Berlin : Gedächtniskirche – eine Herzenssache

Spendenaktion der Berliner Bank für die Sanierung brachte 22 450 Euro

Laufen für den Turm, backen für den Turm, ein Benefizkonzert – zur Rettung des alten Turms der Gedächtniskirche hat es schon einige Aktionen gegeben, um die Spendenbereitschaft der Berliner und der Touristen anzukurbeln. Vor einer Woche begann die Berliner Bank, für Spenden 10 000 rote Rosen für je 1 Euro zu verkaufen. Auf jede verkaufte Rose legte sie noch einen Euro drauf. Gestern überreichte Frank Gilly vom Bankvorstand dem Stiftungsvorsitzenden der Kirche, Prinz Friedrich Wilhelm, den symbolischen großen Scheck: 22 450 Euro.

Viele Käufer ließen sich die Rosen mehr kosten. Die Kirche weckt Emotionen. „Dies motiviert uns, den Spendenaufruf auch im neuen Jahr mit außergewöhnlichen Aktionen in der Stadt fortzusetzen“, sagte Gilly. Die Bank hat beispielsweise einen Fernsehspot über die Kirche produziert. Zu den „außergewöhnlichen Aktionen“ wollte sich der Bankvorstand noch nicht näher äußern. Ein Konzert soll dazugehören, auch die Aufnahme einer CD, auf der Hildegard Knefs Lied über die roten Rosen zeitgemäß ergänzt werden soll.
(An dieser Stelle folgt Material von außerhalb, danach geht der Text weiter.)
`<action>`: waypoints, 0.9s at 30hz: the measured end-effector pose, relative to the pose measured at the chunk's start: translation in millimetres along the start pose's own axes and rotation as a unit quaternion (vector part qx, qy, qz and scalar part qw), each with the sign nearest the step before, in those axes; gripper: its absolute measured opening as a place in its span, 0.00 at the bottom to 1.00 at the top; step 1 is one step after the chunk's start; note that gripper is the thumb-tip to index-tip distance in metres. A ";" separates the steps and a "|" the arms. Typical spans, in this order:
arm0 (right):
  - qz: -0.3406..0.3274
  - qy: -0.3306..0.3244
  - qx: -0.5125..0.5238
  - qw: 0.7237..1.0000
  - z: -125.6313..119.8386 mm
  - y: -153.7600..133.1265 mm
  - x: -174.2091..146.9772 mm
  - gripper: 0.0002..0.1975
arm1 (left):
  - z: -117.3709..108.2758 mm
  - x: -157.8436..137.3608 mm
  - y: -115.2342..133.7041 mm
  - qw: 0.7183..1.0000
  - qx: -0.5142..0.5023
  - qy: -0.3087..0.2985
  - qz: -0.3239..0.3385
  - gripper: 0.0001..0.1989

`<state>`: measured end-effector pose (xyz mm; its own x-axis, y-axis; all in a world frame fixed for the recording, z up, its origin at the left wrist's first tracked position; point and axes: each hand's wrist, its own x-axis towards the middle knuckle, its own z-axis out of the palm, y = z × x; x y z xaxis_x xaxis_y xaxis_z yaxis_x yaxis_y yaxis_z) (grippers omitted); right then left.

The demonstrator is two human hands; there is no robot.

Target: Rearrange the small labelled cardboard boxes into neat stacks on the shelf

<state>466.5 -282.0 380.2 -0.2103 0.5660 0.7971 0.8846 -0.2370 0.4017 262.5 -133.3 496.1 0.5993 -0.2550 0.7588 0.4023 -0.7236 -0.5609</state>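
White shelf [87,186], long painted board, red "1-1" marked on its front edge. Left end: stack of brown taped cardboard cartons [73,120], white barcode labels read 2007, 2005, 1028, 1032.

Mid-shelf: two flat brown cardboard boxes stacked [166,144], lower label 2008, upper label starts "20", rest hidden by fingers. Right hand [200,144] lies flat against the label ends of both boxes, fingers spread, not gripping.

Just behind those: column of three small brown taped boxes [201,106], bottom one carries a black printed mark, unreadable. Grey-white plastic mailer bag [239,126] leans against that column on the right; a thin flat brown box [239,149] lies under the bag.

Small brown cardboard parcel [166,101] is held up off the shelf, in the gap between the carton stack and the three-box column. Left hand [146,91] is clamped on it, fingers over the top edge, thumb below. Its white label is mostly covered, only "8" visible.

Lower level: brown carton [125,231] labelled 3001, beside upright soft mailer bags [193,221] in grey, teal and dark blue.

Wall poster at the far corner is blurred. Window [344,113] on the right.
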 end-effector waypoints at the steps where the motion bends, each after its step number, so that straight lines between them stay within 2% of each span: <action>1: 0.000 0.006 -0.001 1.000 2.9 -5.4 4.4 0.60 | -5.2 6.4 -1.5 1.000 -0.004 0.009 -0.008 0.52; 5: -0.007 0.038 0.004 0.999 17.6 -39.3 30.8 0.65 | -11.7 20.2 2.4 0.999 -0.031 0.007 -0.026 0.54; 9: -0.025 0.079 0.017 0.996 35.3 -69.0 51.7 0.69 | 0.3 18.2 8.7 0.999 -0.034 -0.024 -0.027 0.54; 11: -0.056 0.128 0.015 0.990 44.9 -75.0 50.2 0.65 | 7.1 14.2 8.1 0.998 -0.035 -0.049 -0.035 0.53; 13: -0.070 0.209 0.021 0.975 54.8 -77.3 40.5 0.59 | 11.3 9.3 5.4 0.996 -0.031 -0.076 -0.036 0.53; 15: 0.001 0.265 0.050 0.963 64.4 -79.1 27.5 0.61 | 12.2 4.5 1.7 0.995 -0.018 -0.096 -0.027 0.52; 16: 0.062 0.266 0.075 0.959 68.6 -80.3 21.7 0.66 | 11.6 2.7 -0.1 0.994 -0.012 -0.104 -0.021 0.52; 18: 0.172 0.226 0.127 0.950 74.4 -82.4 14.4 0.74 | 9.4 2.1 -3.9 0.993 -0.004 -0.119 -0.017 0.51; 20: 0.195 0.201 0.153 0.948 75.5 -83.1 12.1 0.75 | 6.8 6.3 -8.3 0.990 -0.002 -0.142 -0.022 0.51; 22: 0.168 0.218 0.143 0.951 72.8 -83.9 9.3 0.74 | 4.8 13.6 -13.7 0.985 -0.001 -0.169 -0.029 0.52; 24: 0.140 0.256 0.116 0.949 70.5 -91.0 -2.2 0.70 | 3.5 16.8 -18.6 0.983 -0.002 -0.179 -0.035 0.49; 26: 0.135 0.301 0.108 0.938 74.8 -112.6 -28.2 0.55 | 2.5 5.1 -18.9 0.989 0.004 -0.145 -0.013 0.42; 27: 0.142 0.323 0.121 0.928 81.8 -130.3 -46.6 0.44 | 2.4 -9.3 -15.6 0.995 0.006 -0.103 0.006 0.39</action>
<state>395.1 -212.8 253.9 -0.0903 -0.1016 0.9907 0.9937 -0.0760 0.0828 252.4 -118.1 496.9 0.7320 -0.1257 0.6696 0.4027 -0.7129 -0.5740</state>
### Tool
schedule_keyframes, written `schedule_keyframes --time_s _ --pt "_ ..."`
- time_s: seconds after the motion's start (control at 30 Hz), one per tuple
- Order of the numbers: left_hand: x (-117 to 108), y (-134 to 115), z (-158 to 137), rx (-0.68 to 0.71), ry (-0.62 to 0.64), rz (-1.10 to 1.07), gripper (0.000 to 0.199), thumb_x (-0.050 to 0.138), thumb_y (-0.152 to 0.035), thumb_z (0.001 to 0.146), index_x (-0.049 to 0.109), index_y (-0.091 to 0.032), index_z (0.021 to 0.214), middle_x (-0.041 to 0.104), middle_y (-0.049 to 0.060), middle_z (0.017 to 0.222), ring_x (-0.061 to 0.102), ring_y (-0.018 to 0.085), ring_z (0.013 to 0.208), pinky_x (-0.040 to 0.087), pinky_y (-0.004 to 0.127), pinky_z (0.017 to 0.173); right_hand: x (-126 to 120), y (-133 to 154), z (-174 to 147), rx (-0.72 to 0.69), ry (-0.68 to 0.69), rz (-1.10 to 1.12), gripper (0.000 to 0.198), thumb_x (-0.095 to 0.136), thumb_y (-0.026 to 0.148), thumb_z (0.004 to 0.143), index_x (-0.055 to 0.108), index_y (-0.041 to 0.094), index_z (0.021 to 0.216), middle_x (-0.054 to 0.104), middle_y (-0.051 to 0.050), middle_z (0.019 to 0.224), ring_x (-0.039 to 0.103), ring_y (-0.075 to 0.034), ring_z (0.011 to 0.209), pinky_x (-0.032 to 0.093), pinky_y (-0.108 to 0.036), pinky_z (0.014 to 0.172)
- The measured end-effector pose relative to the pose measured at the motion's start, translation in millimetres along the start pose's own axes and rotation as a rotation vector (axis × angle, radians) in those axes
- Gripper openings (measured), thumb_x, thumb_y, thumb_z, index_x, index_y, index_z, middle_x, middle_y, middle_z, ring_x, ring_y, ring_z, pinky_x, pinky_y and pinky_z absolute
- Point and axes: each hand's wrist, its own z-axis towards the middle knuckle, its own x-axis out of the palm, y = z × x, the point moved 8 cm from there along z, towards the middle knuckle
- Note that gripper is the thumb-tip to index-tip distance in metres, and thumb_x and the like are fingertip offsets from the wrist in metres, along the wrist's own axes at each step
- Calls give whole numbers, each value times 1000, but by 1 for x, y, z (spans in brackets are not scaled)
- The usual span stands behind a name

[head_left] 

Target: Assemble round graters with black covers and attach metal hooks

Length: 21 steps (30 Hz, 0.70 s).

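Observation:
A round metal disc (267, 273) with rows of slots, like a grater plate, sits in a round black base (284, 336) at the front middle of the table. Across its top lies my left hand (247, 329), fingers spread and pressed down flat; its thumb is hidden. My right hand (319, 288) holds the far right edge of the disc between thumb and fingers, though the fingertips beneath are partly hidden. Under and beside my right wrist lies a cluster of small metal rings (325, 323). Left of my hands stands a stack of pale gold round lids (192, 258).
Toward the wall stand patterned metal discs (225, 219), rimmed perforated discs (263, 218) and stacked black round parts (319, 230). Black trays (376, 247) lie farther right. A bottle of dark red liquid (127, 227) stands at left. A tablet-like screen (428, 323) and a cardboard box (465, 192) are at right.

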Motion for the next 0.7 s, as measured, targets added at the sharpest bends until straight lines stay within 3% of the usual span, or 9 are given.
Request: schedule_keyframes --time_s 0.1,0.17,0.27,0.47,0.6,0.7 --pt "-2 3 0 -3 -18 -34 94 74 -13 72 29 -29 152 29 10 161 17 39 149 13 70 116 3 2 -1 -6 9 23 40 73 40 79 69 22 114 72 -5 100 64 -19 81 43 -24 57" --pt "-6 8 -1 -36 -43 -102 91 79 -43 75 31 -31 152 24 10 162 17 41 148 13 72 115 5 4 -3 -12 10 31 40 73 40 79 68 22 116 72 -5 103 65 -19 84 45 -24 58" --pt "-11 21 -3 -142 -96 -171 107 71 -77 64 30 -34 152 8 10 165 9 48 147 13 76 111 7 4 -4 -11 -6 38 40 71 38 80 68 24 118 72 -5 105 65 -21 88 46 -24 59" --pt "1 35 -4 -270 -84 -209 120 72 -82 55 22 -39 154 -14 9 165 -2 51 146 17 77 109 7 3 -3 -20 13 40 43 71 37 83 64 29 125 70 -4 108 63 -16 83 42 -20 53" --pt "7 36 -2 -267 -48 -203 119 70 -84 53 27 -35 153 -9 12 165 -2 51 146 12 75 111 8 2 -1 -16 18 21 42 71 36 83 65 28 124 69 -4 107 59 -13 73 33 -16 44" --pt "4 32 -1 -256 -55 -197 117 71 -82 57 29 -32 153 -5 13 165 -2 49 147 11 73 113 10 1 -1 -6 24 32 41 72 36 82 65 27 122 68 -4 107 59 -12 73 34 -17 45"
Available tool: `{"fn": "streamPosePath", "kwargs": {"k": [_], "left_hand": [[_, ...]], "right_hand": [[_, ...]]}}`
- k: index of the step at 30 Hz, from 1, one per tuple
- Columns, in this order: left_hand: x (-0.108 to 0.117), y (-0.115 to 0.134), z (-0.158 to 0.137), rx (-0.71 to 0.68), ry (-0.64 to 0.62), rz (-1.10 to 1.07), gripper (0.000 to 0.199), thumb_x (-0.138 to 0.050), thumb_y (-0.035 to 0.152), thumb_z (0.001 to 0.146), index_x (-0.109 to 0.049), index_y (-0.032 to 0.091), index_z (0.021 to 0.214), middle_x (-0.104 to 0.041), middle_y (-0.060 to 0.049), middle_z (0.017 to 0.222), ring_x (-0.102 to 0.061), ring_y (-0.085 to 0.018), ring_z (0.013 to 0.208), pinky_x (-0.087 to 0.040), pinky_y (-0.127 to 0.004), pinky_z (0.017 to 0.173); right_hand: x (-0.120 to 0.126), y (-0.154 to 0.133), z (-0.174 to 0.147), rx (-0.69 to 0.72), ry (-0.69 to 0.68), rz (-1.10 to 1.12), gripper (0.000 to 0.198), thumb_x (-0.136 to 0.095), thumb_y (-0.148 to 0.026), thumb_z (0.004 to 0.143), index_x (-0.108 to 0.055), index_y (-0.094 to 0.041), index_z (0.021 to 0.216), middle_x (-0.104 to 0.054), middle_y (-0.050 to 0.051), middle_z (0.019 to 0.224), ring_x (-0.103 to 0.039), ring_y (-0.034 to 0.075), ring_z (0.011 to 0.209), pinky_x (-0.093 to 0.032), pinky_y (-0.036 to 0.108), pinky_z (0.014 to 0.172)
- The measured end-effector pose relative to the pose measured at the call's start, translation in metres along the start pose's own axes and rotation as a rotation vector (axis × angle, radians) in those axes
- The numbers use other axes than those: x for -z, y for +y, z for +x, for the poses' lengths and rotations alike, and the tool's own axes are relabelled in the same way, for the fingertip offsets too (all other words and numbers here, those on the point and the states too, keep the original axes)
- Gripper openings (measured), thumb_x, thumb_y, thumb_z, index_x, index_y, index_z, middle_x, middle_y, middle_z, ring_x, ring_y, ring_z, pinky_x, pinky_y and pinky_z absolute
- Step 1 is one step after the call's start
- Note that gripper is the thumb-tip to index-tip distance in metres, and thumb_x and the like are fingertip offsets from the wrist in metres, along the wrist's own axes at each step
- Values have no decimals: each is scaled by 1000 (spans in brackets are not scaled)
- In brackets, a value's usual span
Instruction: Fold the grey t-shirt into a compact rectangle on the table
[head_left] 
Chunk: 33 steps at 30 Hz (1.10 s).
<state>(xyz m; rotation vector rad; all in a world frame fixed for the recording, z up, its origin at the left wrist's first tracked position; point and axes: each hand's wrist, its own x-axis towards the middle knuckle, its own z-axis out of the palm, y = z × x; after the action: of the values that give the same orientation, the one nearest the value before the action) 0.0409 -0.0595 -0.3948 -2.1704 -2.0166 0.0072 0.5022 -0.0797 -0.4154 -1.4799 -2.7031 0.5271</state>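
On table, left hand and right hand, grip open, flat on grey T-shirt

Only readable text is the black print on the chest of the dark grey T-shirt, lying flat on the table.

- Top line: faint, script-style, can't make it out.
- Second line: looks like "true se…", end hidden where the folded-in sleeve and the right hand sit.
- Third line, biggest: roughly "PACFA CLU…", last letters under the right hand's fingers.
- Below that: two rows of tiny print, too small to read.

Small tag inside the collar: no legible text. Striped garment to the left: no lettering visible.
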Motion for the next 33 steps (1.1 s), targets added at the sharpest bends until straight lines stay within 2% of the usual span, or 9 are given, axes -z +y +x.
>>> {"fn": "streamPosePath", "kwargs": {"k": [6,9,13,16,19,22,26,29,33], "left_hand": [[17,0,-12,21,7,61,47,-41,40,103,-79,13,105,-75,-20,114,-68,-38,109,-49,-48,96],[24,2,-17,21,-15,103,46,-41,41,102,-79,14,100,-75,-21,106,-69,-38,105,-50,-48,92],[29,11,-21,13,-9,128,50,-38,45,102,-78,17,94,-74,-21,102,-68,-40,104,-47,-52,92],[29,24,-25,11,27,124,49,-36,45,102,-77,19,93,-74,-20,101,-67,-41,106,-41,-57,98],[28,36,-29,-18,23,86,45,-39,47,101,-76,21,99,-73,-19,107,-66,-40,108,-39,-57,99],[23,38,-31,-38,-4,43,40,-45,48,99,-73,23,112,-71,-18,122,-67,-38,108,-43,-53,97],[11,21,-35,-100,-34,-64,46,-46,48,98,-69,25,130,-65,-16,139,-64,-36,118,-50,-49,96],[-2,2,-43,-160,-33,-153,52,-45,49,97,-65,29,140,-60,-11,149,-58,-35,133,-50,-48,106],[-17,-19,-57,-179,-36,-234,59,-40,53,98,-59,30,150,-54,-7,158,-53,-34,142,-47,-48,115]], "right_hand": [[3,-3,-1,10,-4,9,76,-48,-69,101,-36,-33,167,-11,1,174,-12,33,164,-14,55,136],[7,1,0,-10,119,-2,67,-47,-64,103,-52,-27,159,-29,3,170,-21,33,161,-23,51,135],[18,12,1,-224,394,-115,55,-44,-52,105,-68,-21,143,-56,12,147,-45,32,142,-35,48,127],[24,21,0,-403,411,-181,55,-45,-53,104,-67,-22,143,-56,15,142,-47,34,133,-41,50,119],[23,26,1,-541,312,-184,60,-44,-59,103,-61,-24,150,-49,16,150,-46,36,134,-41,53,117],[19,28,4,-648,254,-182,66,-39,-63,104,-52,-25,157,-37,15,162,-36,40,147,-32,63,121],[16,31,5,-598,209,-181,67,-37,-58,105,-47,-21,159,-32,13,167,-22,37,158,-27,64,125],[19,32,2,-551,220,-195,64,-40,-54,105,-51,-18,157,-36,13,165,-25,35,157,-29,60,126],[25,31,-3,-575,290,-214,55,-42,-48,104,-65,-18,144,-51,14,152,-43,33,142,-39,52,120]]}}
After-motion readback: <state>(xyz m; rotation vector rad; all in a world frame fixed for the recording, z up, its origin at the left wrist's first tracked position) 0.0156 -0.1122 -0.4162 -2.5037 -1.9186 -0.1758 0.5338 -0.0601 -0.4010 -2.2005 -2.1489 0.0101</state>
Die Gedächtniskirche soll jedenfalls immer im Gespräch bleiben, um die Spenden für den alten Turm nicht abreißen zu lassen.

Noch vor einer Woche waren rund 150 000 Euro auf dem Spendenkonto, jetzt ist mit dem Rosengeld von Bevölkerung und Bank ein großer Brocken dazugekommen, auch von Hertha BSC erreichte die Kirche ein Spendenscheck in Höhe von 12 000 Euro. Das reicht aber noch längst nicht, um die Schäden am Mauerwerk der Turmruine zu beheben. Rund 3,5 Millionen Euro sind nötig, um das Berliner Wahrzeichen dauerhaft zu sichern. Die Senatsverwaltung für Stadtentwicklung war in den letzten Wochen als Förderer von 1,5 Millionen Euro im Gespräch, gestern aber relativierte Behördensprecherin Petra Rohland die vorweihnachtlich frohe Botschaft.

Ob auch Berlin einen Teil beisteuern könne, hänge jetzt am Bund. Er müsse beschließen, ob er die Kirche, ein privates Denkmal, ins Denkmalschutz-Förderprogramm stelle, das bislang für die neuen Bundesländer und den Ostteil von Berlin gilt. „Wir müssen abwarten. Die Kirche liegt Senatorin Junge-Reyer am Herzen“, hieß es. C. v. L.